### Exercise brief:
Return only these lines: the one that contains "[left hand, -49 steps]" and every line after it through the end of the listing, exactly, without pictures.

### Data below:
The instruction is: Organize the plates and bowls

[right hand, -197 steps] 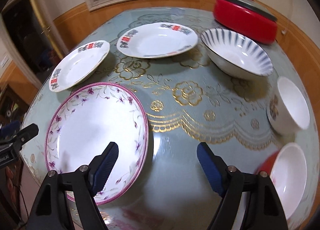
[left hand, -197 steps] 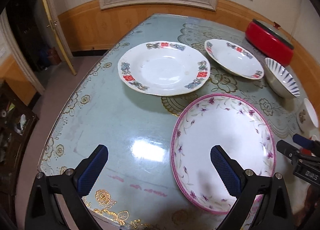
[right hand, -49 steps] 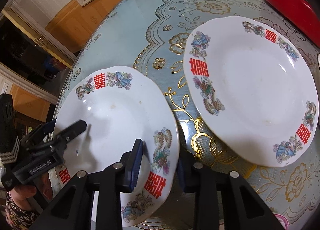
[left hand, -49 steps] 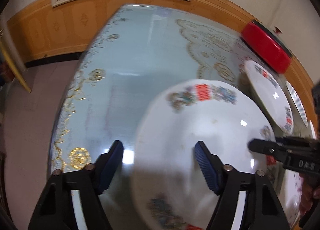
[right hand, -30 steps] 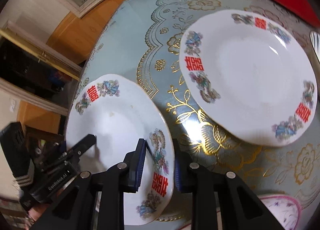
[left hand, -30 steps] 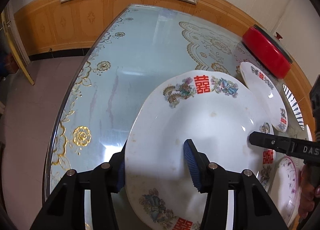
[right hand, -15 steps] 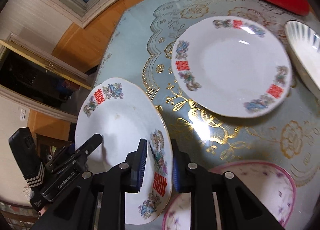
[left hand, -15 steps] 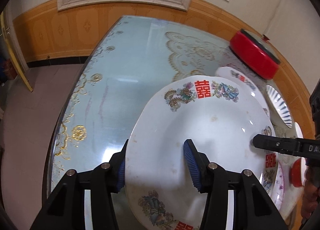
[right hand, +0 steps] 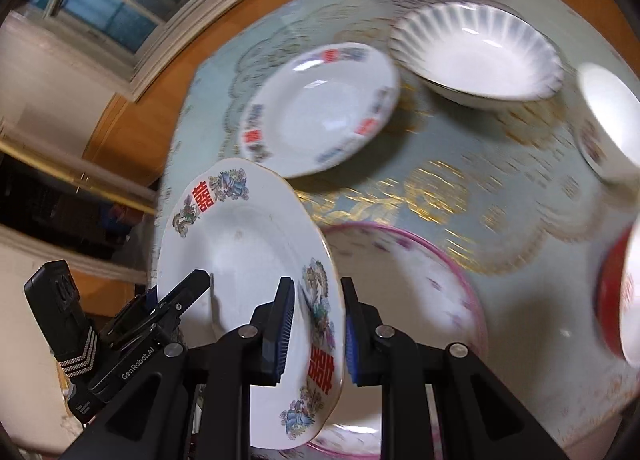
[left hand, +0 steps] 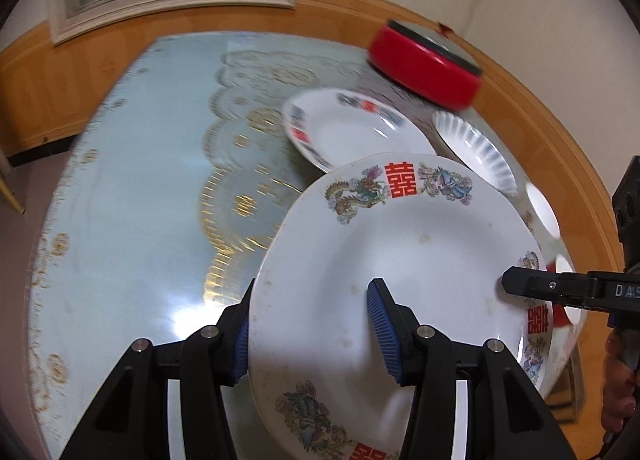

### Expected answer:
[left hand, -49 steps] 
[right hand, -30 steps] 
[left hand, -30 steps] 
[right hand, -15 steps] 
[left hand, -15 steps] 
[right hand, +0 steps] 
[left hand, +0 steps] 

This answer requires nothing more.